After all, the idea is not simply to get one-time traffic to the site, but people who come to the site, spend time there, build loyalty, and make purchases.
This means that for many SEO practitioners, UX just became a priority.
User experience puts the human user first and prioritizes how they experience the site over how it performs on search engine algorithms. As a result, the two strategies can conflict, and there are challenges in resolving the two together into a unified strategy. With a little work, it is possible, and the results can be phenomenal.
In this article, we’ll explore how to reconcile these two forces, UX and SEO, so that they both work for you. But before we get started, you might want to have a read on the things that you need to know about user experience and SEO.
SEO has been an evolving art form because search engine algorithms have been evolving. SEO has attempted to match websites with what algorithms are looking for, but it has taken algorithms a long time to start to match what their end users are looking for.
We’re now at the time in SEO evolution where algorithms and user’s demand are beginning to converge. As such, the old techniques are becoming less effective, and creating a good quality website is paramount. But what does good quality mean?
It means:
Google, Bing, Yahoo, and more are all looking for ways to improve their user experience. They don’t want to waste their searchers’ time with irrelevant results. Search engines now know when users are bounced back to the search results from a website, but they don’t know why, which means you can be punished even if it wasn’t your fault.
We want to make sure anyone finding your site sticks around, finds it relevant and helpful. It has every chance to take the desired action you’ve created the site for in the first place.
The foundation stone of online marketing is keyword research. This is a discipline all its own, and one we have discussed in detail before, which is the keyword research evolution.
Understanding the basic technique is no longer enough – you have to understand the motivation behind these searches, and the idiosyncrasies that inform them. This is split into two main categories:
User language
While you are immersed in your product and industry all day every day, your customers aren’t. As a result, the way they refer to your products or services may be different to how you would describe them.
Keyword research allows you to discover the kind of language people use to talk about you, so you can mirror it back to users and get discovered online. What’s more, this research will also start to reveal the problems users face and the solutions they’re looking for.
User intent
User intent is more discoverable through long-tail keywords, four or five-word phrases used by users to get specific answers. UX and SEO don’t tell you much about the relationship the user wants to explore, “How to combine user experience and SEO” absolutely does.

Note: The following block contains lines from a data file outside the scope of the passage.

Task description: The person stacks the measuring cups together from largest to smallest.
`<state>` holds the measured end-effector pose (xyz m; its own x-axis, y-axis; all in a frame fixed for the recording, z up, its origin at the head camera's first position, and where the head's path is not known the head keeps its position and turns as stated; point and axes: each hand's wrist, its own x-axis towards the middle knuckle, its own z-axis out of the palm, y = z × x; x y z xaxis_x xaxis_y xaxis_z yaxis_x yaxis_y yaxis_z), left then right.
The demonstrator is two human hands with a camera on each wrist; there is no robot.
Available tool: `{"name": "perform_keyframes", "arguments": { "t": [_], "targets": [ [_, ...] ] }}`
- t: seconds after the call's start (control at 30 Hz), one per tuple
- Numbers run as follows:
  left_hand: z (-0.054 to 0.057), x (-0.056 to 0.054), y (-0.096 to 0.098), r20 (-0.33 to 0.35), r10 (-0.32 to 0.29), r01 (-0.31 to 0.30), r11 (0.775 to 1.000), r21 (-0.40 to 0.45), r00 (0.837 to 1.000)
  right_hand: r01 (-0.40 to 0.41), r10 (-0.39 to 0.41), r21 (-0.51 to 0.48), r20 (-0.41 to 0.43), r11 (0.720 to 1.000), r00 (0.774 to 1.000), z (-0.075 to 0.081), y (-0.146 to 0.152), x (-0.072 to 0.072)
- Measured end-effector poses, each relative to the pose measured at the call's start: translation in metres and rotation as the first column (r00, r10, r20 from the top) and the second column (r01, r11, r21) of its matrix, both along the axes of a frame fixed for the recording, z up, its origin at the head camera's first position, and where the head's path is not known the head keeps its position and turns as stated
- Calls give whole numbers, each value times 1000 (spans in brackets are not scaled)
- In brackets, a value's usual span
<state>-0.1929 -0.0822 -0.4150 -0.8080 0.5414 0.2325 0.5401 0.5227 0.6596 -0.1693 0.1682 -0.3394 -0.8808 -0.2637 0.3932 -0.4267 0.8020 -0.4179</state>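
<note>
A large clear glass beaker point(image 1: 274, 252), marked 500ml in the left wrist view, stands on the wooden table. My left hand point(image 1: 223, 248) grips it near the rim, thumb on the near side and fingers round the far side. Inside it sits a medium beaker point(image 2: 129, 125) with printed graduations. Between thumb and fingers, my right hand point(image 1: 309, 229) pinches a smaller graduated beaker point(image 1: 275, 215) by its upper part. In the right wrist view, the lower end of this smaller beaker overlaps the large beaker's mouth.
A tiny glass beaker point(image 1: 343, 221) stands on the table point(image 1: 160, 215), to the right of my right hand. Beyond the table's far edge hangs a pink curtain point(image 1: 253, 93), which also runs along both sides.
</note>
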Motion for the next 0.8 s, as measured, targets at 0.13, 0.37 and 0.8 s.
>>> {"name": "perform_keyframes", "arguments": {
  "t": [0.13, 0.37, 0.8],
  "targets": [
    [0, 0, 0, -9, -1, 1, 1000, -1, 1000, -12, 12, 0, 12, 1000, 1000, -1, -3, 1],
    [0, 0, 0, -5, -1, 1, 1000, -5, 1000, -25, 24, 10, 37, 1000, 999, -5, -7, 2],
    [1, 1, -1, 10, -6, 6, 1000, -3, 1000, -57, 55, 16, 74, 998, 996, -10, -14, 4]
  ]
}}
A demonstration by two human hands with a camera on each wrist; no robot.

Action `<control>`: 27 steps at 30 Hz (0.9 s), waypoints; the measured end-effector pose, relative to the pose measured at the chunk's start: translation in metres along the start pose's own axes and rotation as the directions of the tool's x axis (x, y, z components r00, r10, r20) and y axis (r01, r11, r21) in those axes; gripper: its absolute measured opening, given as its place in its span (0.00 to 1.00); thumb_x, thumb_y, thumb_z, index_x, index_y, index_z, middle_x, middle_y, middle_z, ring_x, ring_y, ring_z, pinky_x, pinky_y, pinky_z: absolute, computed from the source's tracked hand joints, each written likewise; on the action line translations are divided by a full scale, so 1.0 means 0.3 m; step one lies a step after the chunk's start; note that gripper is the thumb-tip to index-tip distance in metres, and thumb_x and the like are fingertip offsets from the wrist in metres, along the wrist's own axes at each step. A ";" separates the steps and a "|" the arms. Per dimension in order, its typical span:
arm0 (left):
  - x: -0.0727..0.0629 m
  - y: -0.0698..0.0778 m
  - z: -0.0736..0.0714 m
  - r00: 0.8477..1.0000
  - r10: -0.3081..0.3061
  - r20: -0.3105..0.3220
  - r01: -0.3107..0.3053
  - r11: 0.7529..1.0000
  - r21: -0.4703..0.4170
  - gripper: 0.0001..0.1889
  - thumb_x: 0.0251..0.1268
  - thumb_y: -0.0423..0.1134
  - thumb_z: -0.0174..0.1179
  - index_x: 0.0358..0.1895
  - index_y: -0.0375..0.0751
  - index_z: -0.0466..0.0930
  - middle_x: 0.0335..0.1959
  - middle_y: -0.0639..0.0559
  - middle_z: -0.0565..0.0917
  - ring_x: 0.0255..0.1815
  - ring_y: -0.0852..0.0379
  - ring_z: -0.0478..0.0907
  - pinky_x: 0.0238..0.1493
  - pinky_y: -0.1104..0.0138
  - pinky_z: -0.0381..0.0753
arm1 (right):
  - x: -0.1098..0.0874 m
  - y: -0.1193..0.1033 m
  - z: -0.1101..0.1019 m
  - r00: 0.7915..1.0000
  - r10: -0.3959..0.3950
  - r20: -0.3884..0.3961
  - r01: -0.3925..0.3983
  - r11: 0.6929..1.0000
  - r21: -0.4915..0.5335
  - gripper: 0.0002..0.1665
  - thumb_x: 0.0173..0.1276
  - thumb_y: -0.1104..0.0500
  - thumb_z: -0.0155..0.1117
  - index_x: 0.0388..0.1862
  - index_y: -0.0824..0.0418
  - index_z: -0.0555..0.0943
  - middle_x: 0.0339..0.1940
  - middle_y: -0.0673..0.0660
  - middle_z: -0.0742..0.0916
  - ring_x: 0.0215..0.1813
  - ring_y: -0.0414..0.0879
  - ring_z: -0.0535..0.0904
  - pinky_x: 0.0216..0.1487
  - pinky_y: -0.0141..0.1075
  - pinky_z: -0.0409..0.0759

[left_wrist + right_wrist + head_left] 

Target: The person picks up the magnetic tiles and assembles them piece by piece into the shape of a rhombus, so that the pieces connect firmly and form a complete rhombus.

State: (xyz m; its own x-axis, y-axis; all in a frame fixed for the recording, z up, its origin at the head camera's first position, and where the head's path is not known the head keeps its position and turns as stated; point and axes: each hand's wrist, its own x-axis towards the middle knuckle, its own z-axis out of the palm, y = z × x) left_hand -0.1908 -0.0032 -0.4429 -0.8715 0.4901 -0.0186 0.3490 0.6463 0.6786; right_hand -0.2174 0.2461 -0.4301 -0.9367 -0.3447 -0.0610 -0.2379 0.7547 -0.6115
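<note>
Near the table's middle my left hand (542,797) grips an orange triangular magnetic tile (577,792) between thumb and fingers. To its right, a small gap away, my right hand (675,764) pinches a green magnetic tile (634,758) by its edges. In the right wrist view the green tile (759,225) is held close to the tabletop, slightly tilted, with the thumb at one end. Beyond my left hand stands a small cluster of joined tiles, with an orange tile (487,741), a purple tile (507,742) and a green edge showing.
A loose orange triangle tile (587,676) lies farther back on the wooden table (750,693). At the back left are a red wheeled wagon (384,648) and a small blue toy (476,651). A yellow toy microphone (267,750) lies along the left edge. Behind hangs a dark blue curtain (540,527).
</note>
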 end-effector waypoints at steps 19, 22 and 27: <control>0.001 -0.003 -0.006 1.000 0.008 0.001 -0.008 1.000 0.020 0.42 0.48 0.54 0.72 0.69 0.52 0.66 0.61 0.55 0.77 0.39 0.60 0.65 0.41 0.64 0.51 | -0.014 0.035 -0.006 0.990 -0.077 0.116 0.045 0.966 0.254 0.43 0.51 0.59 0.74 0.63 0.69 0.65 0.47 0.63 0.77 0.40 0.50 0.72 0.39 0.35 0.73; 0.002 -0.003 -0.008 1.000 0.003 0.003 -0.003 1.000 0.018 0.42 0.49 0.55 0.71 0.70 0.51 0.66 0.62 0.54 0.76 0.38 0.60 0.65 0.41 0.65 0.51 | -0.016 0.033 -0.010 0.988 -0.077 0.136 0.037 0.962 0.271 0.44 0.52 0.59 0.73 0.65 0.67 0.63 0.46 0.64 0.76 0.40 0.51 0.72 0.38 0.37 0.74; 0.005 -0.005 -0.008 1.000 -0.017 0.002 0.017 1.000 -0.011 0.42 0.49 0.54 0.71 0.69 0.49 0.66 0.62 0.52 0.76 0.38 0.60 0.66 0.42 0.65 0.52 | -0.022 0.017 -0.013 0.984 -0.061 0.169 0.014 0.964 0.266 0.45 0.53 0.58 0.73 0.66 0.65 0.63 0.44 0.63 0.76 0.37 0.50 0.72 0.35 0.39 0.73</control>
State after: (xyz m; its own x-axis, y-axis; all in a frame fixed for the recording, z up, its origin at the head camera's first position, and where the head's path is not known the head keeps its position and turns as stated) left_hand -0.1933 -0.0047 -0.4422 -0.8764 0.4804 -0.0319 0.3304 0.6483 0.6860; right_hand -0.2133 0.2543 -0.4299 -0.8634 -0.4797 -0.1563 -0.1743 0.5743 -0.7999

Researching long-tail keywords will give you insight into how you can match your content to user intent. (Read our blog post to find out whether to use short-tail or long-tail keywords.)
If you haven’t yet undertaken any keyword research, there’s no better time to start than now. We have already created a guide to how you can perform keyword research effectively.
Rankings are meaningless unless you can get users to actually click on the site. In order for them to do so, you need to make sure your content is fully optimized to hook people, demonstrate your value, and align with user language and intent. Sounds like a tall order, but there’s a defined set of steps you can take to make sure you maximize your relevance:
Title Tag
The title tags are the clickable link in the search result. Google has generously increased the character limit on title tags to 70-71 characters, meaning you can write a title that’s powerful, emotive and optimized. This will wring every drop of effectiveness from your title tags.
URL
Your URL is an opportunity to double down on signals of relevancy. If the URL itself mirrors the users’ intent, they will be far more likely to click than if it is a dissociated string of letters and numbers. This additional signaling is a valuable opportunity you can take advantage of to increase your click-through rate by assuring users your content will be relevant.
Meta Description
Meta description gives you an additional 222 characters to work with. This can include a top-line summary of actionable implications of your content so people can see how it benefits them. This allows you to really hammer home the value, not just the relevancy, and encourage those clicks to keep on coming.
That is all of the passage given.